## Task to carry out
Scan the listing below and copy each line holding the word "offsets".
####################
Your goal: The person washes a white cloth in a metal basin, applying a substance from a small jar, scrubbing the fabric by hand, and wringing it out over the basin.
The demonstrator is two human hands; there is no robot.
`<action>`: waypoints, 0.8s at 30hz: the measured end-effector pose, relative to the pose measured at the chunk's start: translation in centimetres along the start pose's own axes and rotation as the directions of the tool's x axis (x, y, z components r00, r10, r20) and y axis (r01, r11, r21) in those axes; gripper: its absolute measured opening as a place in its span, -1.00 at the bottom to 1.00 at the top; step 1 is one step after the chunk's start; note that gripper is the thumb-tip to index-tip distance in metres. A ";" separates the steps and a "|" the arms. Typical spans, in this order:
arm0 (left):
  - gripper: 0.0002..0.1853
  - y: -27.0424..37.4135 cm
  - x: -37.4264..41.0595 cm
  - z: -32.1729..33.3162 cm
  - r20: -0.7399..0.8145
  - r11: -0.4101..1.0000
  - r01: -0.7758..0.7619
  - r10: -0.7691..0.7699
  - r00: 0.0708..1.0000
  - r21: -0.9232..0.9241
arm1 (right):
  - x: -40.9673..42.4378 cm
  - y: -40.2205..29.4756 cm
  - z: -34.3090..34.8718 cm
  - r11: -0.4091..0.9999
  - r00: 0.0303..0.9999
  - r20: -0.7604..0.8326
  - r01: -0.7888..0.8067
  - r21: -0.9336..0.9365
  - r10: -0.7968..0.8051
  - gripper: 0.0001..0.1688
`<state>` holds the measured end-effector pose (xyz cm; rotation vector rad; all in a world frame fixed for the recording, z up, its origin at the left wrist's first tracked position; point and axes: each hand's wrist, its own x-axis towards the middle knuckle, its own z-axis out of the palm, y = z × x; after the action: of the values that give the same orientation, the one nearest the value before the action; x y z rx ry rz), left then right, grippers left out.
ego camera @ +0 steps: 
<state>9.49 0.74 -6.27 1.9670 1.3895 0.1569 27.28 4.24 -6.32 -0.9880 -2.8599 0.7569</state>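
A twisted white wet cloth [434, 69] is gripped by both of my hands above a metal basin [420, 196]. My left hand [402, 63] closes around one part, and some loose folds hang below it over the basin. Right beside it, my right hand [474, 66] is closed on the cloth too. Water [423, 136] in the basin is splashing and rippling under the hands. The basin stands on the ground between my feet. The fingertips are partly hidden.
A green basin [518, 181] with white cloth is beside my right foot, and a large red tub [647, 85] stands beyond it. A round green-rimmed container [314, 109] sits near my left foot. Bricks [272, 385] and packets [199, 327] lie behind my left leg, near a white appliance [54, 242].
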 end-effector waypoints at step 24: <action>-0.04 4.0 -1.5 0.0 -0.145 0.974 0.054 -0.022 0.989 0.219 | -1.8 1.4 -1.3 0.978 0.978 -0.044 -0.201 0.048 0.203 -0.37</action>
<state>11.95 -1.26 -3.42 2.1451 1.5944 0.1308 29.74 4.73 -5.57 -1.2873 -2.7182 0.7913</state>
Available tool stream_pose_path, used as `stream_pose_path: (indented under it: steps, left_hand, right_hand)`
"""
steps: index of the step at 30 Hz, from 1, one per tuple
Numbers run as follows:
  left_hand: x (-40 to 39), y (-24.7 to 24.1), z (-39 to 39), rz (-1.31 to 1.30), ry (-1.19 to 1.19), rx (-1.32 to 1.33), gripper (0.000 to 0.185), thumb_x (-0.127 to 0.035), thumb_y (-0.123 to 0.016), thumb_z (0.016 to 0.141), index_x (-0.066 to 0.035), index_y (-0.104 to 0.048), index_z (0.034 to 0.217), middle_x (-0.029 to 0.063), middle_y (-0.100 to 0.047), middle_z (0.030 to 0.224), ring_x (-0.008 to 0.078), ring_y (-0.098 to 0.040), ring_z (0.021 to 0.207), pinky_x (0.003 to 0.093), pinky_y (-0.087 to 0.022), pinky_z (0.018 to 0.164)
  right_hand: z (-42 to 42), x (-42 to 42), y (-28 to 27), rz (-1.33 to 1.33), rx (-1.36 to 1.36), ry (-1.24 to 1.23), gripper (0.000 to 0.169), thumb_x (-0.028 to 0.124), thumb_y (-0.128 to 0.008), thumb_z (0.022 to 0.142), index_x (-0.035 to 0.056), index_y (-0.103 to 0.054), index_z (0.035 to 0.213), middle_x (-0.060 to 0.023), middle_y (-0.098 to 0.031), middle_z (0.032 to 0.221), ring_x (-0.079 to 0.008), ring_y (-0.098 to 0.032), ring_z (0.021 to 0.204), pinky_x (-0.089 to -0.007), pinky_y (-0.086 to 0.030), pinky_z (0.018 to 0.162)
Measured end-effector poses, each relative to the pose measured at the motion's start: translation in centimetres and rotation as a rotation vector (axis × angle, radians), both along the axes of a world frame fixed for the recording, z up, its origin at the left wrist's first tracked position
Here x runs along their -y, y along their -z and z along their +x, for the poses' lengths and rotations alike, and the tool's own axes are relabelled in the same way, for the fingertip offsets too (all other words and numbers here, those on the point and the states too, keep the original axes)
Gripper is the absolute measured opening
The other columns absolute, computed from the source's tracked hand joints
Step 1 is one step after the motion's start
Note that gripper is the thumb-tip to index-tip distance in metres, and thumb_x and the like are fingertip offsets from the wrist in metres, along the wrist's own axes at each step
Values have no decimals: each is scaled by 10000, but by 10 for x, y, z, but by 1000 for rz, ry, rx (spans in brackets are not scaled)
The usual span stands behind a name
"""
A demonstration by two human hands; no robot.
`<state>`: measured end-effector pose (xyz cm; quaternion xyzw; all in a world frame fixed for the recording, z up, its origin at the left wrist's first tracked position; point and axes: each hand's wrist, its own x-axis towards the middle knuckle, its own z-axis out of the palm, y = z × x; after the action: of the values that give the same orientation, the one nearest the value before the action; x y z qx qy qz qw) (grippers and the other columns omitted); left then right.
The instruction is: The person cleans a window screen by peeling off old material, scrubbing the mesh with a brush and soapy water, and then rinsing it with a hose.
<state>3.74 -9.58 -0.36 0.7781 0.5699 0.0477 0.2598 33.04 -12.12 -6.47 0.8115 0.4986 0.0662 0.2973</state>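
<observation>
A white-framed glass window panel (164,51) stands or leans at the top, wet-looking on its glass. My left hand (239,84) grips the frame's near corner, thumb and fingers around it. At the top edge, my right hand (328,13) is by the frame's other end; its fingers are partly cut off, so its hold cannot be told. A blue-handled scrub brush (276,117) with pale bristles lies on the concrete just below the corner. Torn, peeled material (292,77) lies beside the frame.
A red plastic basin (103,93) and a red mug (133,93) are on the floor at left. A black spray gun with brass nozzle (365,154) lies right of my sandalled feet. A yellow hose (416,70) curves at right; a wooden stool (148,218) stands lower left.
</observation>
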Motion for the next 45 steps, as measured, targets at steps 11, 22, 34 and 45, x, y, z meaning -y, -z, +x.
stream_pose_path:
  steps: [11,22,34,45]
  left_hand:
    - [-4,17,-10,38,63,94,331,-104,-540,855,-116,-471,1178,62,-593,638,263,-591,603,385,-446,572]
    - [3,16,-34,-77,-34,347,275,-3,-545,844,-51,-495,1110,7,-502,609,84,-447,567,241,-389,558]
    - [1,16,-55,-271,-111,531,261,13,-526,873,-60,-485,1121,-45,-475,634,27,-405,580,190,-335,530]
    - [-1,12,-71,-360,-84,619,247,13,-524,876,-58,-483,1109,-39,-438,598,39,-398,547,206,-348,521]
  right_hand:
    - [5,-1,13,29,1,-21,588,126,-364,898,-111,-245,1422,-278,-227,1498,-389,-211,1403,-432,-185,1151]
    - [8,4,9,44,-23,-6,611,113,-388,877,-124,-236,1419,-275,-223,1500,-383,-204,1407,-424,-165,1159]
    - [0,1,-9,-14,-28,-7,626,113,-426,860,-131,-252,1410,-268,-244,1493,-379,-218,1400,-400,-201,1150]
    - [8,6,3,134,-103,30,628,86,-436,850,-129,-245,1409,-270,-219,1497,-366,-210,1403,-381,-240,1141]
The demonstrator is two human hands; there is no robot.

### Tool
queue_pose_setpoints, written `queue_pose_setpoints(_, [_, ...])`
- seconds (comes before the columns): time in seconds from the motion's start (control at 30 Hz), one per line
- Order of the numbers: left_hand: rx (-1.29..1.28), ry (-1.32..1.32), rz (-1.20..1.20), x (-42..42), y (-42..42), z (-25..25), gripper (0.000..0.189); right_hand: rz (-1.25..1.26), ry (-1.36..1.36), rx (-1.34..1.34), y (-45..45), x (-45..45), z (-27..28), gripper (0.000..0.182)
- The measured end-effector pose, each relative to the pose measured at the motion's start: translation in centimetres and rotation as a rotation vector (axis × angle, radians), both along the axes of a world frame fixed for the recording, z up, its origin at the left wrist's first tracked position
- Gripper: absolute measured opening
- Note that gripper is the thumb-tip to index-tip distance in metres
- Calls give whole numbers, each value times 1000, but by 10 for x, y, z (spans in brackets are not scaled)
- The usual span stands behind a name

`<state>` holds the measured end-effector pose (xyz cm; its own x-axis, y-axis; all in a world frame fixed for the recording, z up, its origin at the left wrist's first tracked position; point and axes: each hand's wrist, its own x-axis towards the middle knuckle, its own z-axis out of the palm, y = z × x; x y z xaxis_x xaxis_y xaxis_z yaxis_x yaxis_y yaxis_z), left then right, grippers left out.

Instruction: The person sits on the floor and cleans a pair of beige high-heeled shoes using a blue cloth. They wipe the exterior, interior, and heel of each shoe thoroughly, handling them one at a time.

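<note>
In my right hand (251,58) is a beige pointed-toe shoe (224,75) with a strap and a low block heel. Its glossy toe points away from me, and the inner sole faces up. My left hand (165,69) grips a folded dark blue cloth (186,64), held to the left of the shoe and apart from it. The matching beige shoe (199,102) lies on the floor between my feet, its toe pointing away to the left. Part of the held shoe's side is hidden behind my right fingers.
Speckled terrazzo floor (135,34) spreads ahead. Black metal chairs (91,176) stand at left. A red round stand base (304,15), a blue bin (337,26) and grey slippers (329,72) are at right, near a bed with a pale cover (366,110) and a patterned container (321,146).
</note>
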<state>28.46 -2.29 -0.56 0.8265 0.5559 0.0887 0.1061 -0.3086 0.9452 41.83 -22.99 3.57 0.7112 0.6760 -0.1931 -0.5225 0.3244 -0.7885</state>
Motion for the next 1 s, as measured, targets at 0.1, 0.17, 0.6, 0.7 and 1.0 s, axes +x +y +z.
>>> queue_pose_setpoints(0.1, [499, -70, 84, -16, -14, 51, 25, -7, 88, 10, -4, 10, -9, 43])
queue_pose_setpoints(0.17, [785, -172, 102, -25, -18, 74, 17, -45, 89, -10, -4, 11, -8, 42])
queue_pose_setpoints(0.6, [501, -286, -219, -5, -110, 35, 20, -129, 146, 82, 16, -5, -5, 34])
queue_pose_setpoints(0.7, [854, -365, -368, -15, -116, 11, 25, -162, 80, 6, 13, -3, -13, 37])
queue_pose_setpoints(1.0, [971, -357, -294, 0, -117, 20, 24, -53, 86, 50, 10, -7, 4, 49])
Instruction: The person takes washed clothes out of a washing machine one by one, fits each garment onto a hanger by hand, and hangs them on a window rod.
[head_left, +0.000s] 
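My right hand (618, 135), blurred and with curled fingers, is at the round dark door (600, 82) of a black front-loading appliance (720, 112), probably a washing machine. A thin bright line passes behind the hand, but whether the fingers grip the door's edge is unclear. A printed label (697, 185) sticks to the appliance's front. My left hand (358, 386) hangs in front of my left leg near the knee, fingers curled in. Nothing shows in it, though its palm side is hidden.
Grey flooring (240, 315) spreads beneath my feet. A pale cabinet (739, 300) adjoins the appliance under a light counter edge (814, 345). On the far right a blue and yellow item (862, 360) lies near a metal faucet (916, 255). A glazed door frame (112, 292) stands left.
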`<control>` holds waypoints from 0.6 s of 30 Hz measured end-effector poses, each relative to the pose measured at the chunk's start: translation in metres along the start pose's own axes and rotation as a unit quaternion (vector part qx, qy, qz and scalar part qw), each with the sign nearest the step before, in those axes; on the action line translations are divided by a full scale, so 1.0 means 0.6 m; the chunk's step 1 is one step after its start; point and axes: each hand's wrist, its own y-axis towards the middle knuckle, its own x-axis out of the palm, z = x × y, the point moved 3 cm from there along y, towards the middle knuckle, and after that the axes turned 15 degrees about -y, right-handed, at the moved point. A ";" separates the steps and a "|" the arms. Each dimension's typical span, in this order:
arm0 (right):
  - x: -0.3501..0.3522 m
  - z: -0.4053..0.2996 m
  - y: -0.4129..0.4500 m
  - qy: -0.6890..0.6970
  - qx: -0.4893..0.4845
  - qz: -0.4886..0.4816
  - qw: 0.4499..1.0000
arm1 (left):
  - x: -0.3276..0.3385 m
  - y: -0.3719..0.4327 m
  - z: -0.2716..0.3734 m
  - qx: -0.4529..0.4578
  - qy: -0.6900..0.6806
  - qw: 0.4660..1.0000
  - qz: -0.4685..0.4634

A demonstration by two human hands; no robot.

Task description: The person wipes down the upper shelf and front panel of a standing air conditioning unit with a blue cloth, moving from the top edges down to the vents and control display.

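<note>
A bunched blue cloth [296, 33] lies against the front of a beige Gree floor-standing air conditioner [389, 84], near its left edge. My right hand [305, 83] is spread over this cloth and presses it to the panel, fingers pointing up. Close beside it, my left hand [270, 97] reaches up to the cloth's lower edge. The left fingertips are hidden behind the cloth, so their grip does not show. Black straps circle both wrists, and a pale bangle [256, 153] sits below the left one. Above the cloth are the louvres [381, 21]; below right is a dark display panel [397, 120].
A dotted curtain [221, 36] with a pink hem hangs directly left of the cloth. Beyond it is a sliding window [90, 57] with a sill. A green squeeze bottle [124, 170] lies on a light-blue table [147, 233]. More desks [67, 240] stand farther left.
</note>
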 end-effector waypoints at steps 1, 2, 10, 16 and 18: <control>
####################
## Solution for this exercise
Here x runs along their -y, y along their -z and z along their +x, for the poses' lengths and rotations alike, and the tool's own axes are relabelled in the same way, for the fingertip offsets too (all other words and numbers here, those on the point and the states too, keep the original axes)
Note that gripper is the thumb-tip to index-tip distance in metres, and thumb_x and the like are fingertip offsets from the wrist in metres, along the wrist's own axes at each step

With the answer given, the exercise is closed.